About this exercise — Go to the line in the entries below that holds "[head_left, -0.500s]" and repeat exactly from there through the line that holds "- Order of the", inclusive.

START Data

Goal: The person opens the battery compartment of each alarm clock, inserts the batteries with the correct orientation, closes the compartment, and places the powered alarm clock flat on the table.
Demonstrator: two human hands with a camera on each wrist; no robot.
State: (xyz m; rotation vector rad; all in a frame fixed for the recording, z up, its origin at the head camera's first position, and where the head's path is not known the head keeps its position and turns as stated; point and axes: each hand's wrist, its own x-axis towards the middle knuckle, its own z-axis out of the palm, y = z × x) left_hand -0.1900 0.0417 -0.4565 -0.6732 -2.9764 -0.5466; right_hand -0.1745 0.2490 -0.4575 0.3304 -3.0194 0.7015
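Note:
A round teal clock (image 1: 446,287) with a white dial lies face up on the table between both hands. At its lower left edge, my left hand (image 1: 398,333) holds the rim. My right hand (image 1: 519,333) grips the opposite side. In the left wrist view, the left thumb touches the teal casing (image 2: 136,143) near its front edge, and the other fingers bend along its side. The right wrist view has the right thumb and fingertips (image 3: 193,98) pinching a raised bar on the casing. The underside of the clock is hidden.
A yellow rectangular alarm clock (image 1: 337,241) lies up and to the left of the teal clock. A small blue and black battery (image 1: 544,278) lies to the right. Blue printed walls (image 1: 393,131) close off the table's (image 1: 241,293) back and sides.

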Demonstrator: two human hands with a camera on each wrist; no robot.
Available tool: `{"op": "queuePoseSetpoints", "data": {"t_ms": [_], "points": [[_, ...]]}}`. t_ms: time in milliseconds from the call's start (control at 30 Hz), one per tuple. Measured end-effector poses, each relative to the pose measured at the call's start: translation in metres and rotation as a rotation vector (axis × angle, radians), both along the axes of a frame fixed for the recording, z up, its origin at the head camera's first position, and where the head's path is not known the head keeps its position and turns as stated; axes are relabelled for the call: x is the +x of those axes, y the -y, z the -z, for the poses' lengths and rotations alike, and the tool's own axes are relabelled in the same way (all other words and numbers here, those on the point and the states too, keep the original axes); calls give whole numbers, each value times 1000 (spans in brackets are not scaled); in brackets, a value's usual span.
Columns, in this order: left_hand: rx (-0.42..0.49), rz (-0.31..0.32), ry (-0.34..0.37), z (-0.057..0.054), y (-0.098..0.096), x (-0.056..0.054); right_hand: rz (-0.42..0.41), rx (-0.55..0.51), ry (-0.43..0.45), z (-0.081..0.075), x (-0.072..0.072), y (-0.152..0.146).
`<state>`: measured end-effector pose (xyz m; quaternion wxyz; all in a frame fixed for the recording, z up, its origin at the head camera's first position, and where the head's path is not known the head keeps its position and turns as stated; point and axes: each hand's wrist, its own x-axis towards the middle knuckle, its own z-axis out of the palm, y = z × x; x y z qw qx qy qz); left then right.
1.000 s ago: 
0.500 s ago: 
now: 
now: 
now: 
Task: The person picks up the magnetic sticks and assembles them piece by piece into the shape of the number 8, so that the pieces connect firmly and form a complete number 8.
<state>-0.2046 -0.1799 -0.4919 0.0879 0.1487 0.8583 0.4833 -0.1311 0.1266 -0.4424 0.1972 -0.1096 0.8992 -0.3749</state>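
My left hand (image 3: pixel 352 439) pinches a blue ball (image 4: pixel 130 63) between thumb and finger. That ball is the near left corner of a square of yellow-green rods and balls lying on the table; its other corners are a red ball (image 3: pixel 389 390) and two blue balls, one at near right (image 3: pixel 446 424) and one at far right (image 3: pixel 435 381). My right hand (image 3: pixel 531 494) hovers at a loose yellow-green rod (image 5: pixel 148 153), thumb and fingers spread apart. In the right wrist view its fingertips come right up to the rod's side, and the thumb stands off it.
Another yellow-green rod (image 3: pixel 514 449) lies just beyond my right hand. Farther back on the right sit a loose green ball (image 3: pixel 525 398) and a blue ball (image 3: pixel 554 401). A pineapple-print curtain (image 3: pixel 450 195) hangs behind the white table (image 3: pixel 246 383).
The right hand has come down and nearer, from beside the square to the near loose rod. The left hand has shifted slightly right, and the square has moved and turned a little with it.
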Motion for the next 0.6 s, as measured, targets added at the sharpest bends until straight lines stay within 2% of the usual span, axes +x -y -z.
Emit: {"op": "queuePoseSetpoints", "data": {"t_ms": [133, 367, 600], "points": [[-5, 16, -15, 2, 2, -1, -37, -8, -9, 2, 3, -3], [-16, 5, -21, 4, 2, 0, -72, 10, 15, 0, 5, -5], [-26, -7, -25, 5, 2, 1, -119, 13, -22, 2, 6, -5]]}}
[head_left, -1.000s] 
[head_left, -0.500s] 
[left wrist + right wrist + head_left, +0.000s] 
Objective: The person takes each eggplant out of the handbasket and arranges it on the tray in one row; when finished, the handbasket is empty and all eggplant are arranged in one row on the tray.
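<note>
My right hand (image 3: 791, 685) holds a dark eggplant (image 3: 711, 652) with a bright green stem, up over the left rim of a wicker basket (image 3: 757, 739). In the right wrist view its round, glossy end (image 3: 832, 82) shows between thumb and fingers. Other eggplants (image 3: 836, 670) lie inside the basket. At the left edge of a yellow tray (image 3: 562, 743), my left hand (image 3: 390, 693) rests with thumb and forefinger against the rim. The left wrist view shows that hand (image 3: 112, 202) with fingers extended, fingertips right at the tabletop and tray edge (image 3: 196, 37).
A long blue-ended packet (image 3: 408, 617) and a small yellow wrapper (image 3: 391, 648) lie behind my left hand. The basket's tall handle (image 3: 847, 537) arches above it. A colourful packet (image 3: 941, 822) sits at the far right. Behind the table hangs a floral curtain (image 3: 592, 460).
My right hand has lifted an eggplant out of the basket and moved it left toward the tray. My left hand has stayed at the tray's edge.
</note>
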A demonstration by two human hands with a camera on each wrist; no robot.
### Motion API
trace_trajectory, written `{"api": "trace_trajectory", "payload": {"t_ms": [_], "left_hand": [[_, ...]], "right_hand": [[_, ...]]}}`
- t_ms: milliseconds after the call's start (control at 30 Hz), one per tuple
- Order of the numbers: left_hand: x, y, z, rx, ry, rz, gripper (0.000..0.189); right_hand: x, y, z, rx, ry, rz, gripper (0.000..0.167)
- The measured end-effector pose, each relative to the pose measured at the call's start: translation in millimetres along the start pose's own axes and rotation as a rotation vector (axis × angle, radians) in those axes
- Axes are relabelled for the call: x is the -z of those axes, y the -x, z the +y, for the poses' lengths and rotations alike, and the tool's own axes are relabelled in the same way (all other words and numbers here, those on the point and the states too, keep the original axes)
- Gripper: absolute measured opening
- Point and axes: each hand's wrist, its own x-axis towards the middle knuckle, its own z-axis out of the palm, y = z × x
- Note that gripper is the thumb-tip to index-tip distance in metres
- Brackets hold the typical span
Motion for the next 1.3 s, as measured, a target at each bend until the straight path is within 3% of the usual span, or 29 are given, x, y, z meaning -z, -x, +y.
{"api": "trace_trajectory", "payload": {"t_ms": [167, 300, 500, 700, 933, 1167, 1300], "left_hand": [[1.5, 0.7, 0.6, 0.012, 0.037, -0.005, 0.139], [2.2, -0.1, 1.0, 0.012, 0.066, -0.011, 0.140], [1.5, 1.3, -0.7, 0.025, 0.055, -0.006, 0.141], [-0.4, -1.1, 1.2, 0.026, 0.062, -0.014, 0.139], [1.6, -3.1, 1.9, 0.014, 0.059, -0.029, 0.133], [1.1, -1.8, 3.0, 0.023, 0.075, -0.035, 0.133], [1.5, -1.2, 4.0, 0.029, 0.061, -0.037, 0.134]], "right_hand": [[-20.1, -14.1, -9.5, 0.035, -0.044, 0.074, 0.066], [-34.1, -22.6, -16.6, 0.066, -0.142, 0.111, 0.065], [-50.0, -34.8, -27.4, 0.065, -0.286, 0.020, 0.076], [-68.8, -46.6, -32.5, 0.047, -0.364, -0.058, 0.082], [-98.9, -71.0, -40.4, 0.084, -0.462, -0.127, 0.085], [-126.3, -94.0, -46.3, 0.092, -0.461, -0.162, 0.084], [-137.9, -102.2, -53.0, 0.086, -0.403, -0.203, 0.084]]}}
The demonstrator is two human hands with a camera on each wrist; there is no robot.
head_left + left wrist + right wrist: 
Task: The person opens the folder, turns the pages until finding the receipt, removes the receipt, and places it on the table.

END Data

Result of this task —
[head_left, -0.500s] 
[left wrist + right wrist + head_left, +0.000s] 
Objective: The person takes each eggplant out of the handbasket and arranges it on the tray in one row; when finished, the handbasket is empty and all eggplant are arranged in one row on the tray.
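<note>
My right hand (image 3: 791, 685) holds a dark eggplant (image 3: 711, 652) with a bright green stem, up over the left rim of a wicker basket (image 3: 757, 739). In the right wrist view its round, glossy end (image 3: 832, 82) shows between thumb and fingers. Other eggplants (image 3: 836, 670) lie inside the basket. At the left edge of a yellow tray (image 3: 562, 743), my left hand (image 3: 390, 693) rests with thumb and forefinger against the rim. The left wrist view shows that hand (image 3: 112, 202) with fingers extended, fingertips right at the tabletop and tray edge (image 3: 196, 37).
A long blue-ended packet (image 3: 408, 617) and a small yellow wrapper (image 3: 391, 648) lie behind my left hand. The basket's tall handle (image 3: 847, 537) arches above it. A colourful packet (image 3: 941, 822) sits at the far right. Behind the table hangs a floral curtain (image 3: 592, 460).
My right hand has lifted an eggplant out of the basket and moved it left toward the tray. My left hand has stayed at the tray's edge.
</note>
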A demonstration by two human hands with a camera on each wrist; no robot.
### Motion API
trace_trajectory, written `{"api": "trace_trajectory", "payload": {"t_ms": [_], "left_hand": [[_, ...]], "right_hand": [[_, ...]]}}`
- t_ms: milliseconds after the call's start (control at 30 Hz), one per tuple
- Order of the numbers: left_hand: x, y, z, rx, ry, rz, gripper (0.000..0.189); right_hand: x, y, z, rx, ry, rz, gripper (0.000..0.167)

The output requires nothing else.